**Activity:**
Each line that contains the string "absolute" counts once; report how many such lines appear in the data, as a number only.

---- Given records

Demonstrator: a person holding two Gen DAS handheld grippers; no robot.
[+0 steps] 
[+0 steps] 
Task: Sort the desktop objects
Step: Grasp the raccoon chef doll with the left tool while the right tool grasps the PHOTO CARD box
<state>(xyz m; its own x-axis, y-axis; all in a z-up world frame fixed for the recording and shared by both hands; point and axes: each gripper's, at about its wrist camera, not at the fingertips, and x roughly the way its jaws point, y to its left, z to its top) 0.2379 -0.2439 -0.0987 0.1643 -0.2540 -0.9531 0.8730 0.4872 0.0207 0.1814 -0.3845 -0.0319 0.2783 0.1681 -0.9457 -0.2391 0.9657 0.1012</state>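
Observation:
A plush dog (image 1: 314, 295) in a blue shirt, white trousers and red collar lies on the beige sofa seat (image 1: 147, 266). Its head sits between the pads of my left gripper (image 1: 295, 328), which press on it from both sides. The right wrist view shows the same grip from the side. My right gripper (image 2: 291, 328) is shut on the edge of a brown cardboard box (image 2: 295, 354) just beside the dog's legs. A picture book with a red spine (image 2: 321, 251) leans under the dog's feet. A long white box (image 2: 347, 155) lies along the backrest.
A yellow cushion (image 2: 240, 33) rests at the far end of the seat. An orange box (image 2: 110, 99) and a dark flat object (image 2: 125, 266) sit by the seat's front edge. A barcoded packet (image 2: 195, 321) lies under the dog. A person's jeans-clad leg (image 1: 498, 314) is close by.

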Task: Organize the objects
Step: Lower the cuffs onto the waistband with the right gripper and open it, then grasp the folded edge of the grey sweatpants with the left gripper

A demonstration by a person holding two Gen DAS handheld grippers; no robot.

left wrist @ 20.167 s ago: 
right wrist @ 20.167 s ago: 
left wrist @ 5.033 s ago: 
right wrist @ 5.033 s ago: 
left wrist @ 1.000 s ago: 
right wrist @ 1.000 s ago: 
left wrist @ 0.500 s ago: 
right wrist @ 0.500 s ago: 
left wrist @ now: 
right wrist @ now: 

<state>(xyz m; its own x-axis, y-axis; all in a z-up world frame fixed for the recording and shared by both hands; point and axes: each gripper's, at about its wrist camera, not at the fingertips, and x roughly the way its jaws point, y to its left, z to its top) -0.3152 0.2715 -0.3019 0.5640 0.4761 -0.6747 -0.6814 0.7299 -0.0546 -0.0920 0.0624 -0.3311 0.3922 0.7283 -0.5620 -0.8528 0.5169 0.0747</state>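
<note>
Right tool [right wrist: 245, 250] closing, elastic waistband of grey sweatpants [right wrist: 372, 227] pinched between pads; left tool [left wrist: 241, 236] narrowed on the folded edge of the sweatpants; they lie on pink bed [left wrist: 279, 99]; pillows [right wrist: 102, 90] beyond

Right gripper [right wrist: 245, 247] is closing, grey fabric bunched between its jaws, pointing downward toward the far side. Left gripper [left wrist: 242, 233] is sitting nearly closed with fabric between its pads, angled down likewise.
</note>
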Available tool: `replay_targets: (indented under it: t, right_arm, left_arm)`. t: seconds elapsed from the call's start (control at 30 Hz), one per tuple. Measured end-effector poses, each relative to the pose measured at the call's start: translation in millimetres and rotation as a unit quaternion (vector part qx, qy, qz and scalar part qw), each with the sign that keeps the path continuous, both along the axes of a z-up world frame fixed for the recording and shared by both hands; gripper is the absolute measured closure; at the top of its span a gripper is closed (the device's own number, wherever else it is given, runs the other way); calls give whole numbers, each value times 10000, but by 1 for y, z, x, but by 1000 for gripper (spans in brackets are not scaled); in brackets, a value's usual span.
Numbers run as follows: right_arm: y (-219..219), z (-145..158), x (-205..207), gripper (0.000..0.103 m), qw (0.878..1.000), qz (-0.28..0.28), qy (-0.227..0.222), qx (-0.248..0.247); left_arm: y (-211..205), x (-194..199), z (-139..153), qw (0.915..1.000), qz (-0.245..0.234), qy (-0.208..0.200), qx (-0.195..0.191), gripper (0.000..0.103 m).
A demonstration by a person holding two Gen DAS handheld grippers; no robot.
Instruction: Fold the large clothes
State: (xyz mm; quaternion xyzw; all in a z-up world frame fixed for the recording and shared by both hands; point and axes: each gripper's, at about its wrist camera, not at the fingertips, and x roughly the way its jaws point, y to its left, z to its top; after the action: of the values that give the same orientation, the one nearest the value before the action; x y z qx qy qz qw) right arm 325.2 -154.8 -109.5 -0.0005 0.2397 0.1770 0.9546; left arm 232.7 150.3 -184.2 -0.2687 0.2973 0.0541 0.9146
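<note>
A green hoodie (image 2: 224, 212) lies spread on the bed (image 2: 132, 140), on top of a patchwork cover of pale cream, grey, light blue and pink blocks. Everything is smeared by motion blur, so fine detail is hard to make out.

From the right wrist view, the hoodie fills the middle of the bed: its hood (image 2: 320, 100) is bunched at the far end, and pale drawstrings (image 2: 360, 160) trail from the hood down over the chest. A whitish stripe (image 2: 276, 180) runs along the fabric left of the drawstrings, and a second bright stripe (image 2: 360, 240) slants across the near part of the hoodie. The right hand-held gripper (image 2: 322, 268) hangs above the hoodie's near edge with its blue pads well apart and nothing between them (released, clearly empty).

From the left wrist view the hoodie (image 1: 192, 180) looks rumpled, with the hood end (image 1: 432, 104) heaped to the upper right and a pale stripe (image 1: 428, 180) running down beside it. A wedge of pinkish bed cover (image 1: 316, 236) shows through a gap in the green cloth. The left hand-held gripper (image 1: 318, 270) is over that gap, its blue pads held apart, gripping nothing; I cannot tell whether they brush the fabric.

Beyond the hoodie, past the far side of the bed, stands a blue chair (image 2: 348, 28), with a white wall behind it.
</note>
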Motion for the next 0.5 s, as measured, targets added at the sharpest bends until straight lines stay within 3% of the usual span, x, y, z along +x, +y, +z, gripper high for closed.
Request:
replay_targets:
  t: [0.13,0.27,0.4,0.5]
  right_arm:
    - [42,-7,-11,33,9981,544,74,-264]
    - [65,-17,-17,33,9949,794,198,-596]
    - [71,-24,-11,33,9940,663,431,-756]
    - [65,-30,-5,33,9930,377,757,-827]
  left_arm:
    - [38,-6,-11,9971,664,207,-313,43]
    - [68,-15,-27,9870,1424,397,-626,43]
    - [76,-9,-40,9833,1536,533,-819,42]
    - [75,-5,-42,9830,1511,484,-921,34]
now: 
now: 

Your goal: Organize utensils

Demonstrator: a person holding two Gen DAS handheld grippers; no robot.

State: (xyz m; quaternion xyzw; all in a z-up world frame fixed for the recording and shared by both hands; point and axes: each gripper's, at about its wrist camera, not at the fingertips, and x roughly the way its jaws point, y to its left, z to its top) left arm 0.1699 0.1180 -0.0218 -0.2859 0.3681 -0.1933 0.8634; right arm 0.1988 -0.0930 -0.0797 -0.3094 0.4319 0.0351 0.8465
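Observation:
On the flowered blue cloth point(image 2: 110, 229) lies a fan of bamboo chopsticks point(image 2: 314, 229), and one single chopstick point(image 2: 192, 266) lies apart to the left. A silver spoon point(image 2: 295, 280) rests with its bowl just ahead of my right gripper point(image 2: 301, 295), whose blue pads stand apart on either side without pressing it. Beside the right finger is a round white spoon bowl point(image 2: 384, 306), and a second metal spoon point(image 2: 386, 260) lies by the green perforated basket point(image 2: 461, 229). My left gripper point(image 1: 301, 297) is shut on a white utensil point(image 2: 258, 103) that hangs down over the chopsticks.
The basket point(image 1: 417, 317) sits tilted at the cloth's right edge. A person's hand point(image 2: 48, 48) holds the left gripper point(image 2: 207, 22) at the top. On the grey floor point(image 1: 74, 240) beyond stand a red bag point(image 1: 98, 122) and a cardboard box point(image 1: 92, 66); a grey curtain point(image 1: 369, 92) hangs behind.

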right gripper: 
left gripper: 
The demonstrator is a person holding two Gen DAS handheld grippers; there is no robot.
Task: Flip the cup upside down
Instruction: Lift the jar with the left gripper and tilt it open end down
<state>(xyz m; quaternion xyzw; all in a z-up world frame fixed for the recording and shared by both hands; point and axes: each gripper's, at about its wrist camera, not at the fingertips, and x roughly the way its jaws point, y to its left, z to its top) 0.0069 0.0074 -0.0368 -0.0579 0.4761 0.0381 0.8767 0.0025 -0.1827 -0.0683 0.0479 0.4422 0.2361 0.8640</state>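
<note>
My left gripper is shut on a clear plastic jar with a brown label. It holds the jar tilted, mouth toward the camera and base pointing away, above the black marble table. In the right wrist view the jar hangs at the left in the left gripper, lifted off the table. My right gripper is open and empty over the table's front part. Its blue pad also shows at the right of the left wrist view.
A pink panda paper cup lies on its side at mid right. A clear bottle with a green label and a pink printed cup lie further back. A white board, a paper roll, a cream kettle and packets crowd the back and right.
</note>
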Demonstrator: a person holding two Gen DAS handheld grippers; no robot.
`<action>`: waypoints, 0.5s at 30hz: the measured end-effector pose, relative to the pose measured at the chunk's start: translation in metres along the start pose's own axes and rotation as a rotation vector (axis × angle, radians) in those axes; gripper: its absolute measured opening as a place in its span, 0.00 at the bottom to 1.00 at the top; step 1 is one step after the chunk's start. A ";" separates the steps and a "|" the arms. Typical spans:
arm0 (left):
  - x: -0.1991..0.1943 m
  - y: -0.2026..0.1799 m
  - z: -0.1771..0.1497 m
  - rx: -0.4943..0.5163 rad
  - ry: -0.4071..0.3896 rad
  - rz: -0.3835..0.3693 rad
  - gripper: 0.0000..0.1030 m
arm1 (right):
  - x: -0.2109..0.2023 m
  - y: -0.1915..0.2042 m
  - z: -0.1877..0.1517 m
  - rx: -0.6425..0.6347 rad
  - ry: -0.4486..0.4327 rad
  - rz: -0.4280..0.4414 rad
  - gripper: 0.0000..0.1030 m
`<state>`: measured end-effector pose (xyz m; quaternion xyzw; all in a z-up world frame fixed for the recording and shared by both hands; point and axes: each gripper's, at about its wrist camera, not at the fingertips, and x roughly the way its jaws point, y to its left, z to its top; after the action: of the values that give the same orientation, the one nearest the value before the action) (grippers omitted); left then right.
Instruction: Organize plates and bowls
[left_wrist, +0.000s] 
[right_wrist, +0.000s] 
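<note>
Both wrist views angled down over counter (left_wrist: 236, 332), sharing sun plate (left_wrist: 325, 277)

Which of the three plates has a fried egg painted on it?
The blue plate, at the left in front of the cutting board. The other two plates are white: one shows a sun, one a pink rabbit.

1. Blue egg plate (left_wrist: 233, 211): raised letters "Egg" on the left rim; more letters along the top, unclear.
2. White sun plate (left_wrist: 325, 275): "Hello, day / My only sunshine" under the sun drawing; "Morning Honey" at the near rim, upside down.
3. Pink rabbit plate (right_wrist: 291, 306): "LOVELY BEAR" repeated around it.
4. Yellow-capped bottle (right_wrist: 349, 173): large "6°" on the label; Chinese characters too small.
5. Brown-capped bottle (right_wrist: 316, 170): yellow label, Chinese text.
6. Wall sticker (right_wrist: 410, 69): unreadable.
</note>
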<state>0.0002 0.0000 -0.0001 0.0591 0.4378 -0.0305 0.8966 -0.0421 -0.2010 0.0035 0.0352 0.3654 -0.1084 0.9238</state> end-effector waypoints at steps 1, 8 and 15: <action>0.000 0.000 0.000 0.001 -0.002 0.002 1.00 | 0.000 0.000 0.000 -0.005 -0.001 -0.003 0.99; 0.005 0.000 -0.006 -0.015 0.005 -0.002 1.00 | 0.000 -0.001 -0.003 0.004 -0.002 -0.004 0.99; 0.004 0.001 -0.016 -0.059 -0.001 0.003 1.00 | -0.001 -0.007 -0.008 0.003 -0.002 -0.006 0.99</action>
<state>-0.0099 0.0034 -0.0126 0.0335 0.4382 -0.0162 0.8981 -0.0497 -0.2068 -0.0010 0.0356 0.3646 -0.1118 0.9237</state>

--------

**Solution for this exercise:**
2